Vida nueva
Año Nuevo, vida nueva, manda la tradición que se diga cuando termina el año; pero no es verdad. La gente sólo suele hacer propósitos de cambio cuando va de veraneo.Llega y, al encontrarse con paisanos amables, bellos panoramas, sol y luna, viandas con su primigenio sabor y además la desacostumbrada perspectiva de no dar palo al agua, toma el convencimiento de que esto es vida, y no la otra.
Y se pone a hacer planes.
En primer lugar, adopta la firme determinación de no volver a sumirse, ni loco, en la ajetreada vida de la capital, ese dislocado Madrid, el cúmulo de ocupaciones y responsabilidades, la angustia de las citas y los compromisos, el tiempo escaso, las horas y los días que pasan fugaces sin dar la sensación de que realmente se está viviendo.
Mientras pasea por los montes o se dora al sol de las playas, el veraneante diseña el nuevo estilo de vida que emprenderá cuando vuelva a Madrid. El trabajo quedará relegado a segundo término y, en cualquier caso, las obligaciones que genere nunca irán en detrimento del ocio ni del disfrute de los bienes del espíritu.
Leer un buen libro (si se las da de intelectual dirá releer), saborear selectos menús, acudir al campo para contemplar la naturaleza o los animalitos de Dios, de paso hacer el ejercicio físico que mantendrá el cuerpo ágil y esbelto, adquirir cierto barniz cultural y, si se tercia, pensar también un poco, tendrán su asiento, inalienable e indestructible, en el quehacer de cada día.
Inspirado por el aroma de los bosques o la caricia de las brisas marinas, el veraneante intenta ensamblar este cambio de vida con las obligaciones insoslayables, programa horarios, desprograma actividades; y éste es su mayor problema, pues las cuentas no le salen.
El día queda siempre corto para los madrileños.
Ocho horas para dormir y ocho para trabajar hacen 16. Sumadas las que necesita para ir a la empresa y volver a casa, más las descubiertas en busca de un hueco donde aparcar, que serán otras tres, hacen, pues, 19.
Las abluciones matinales y las nocturnas, vestirse y desnudarse, rezar el que lo sienta y sepa, desayunar, hablar algo con la familia, puede que necesiten un par de horas -quizá nos quedemos cortos-, lo que hacen 21.
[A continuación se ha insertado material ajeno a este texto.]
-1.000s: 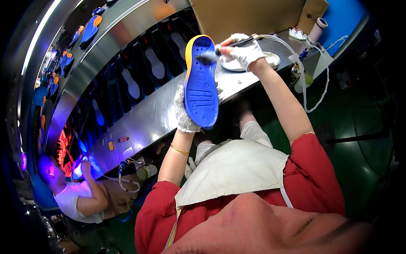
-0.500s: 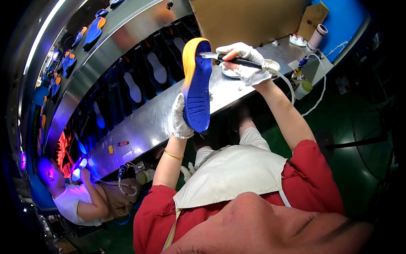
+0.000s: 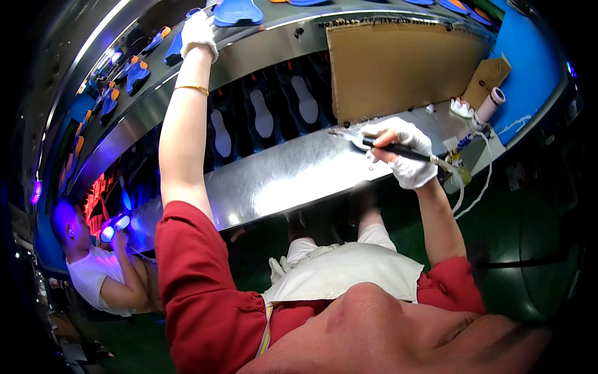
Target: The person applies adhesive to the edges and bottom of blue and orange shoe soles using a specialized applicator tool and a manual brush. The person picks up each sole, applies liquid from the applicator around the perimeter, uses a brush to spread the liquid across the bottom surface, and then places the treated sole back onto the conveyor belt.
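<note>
My left hand (image 3: 198, 31), in a white glove, is stretched far up to the upper steel shelf (image 3: 268, 37). It rests against the end of a blue insole (image 3: 238, 11) lying there; whether the fingers still grip it is hidden. My right hand (image 3: 405, 153), also gloved, is shut on a black brush tool (image 3: 398, 149) with a thin white tube trailing from its rear. The brush tip points left over a small shallow dish (image 3: 346, 134) on the steel bench (image 3: 293, 177).
A brown cardboard sheet (image 3: 398, 62) leans behind the bench. Dark and white insoles (image 3: 261, 112) lie on the belt below the shelf, and more blue insoles (image 3: 134, 71) run off to the left. A white roll (image 3: 489, 105) stands at the right. Another person (image 3: 93, 274) works under violet light at lower left.
My left hand has carried the blue and yellow insole from in front of me up to the upper shelf. The right hand with the brush has dropped toward the bench.
</note>
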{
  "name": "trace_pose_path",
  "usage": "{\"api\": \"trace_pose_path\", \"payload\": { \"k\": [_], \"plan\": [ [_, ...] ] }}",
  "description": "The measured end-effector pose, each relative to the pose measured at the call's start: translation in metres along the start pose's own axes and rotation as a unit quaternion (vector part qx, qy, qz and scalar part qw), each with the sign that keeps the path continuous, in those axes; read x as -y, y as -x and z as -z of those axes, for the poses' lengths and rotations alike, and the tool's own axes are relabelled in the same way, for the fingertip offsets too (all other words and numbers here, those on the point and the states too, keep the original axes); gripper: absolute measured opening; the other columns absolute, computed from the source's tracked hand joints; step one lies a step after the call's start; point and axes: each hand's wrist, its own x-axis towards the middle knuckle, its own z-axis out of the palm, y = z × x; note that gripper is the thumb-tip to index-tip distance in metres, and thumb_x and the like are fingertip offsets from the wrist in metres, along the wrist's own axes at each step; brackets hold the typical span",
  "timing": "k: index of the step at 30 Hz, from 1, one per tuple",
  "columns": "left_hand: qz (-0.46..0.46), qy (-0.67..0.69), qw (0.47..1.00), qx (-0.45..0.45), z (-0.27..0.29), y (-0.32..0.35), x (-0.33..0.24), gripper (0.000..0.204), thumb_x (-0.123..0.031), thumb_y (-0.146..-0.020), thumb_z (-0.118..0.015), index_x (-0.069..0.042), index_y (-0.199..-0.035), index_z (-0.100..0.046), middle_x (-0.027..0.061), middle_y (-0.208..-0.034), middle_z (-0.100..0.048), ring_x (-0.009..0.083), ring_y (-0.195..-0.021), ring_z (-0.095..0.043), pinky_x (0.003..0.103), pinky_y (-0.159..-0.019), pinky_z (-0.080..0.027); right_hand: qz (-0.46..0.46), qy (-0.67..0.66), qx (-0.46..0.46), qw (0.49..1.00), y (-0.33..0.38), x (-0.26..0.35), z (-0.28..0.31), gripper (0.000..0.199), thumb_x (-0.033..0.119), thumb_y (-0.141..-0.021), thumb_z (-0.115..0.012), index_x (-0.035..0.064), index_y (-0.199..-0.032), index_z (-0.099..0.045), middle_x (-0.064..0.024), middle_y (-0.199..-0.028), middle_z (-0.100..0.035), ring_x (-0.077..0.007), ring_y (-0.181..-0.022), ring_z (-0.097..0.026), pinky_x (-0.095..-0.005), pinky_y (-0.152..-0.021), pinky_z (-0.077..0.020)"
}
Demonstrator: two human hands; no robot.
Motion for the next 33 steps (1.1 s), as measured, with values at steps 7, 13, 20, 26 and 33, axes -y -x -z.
{"api": "trace_pose_path", "payload": {
  "k": [7,13,20,26,33],
  "plan": [
    [0.075,-0.113,0.973,0.186,0.024,0.025,0.048,0.034,-0.034,-0.08,-0.049,-0.018,-0.106,-0.064,0.0135,-0.107,-0.062,0.0296,-0.099,-0.059,0.04,-0.085,-0.046,-0.079,0.044,-0.023,0.996,0.016,-0.025,0.015,0.015,-0.005,-0.075,-0.065,0.0022,-0.085,-0.056,-0.0105,-0.089,-0.06,-0.0141,-0.068,-0.061,-0.0246,-0.062,-0.0485],
    [-0.162,-0.149,0.975,-0.037,0.072,0.101,-0.034,0.042,-0.041,-0.092,-0.04,-0.008,-0.085,-0.065,0.0172,-0.082,-0.064,0.0317,-0.078,-0.061,0.04,-0.075,-0.048,-0.148,0.033,-0.039,0.988,0.032,-0.038,0.005,0.018,-0.004,-0.075,-0.066,0.0048,-0.086,-0.054,-0.0059,-0.078,-0.058,-0.0128,-0.066,-0.061,-0.0247,-0.065,-0.0498],
    [-0.032,0.523,0.848,-0.082,0.156,0.175,-0.055,0.008,-0.01,-0.085,-0.061,-0.006,-0.092,-0.06,0.0042,-0.09,-0.064,0.0142,-0.082,-0.06,0.029,-0.074,-0.049,-0.189,0.01,-0.032,0.981,0.034,-0.044,-0.001,0.015,-0.006,-0.078,-0.061,0.0037,-0.088,-0.054,-0.004,-0.081,-0.058,-0.0112,-0.067,-0.059,-0.0233,-0.065,-0.0467],
    [-0.025,0.832,0.548,-0.085,0.126,0.206,-0.04,0.049,-0.041,-0.093,-0.036,-0.007,-0.065,-0.058,0.0197,-0.077,-0.063,0.0235,-0.067,-0.061,0.03,-0.059,-0.051,-0.243,-0.009,-0.076,0.967,0.041,-0.054,0.001,0.018,-0.003,-0.077,-0.065,0.003,-0.091,-0.054,-0.007,-0.08,-0.061,-0.0123,-0.069,-0.062,-0.0228,-0.063,-0.0493],
    [0.31,0.872,0.239,0.293,0.031,0.343,-0.107,0.067,-0.054,-0.091,-0.034,0.0,-0.067,-0.065,0.0262,-0.096,-0.062,0.0374,-0.094,-0.06,0.039,-0.084,-0.05,-0.228,-0.014,-0.105,0.968,0.066,-0.063,-0.008,0.019,0.001,-0.077,-0.066,0.0036,-0.091,-0.052,-0.0054,-0.073,-0.058,-0.011,-0.06,-0.056,-0.0229,-0.061,-0.0452]
  ]
}}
Dos horas más para comer y cenar nos ponenen 23.
Acudir al estanco si fuma, comprar el periódico si tiene ese vicio y echarle una ojeada para amortizar la inversión, tomar un café en el bar de siempre e intercambiar cuatro palabras con los clientes habituales, rellenar La Quiniela y La Primitiva, le llevarán otra hora larga.
Y ya tenemos las 24.
Pero aún hay más.
Porque si el veraneante es un normal hijo de vecino -lo que técnicamente llaman los sociólogos un ciudadano medio-, dentro de ese horario ha de entrar forzosamente la televisión.
Según recientes estadísticas, el ciudadano medio español dedica a ver la televisión cuatro horas de cada uno de los días de su ajetreada vida. Que sumadas a las anteriores son 28.
Luego cuatro horas no encajan, y aún habrá de añadir el tiempo que le vaya a emplear leer un buen libro, ir al campo, pensar y cuanto conlleva su proyectado cambio de vida.
Estas cuitas obsesionan de común al veraneante madrileño y quizá sea el motivo de que muchos acaben las vacaciones cazando moscas. A los madrileños que no salen de Madrid, les asombra el aspecto que traen los veraneantes. Vienen morenos, efectivamente,pero con cara de cabreo.
A los madrileños que no veranearon, en cambio, se les ve relajados y contentos.
Y tienen sus motivos.
Porque dispusieron de Madrid capital para ellos solos: iban a un bar y había por lo menos tres camareros a su servicio; acudían a un cine y no guardaban cola; a los toros, y estaban la música y acá; el Retiro lo recorrían a sus anchas; cruzaban las calles en diagonal, y hasta les sobró tiempo para ver la televisión no ya cuatro horas, sino las que hicieran falta.
Algo bueno habrían dado estos madrileños para que los veraneantes que regresan se quedaran donde estaban.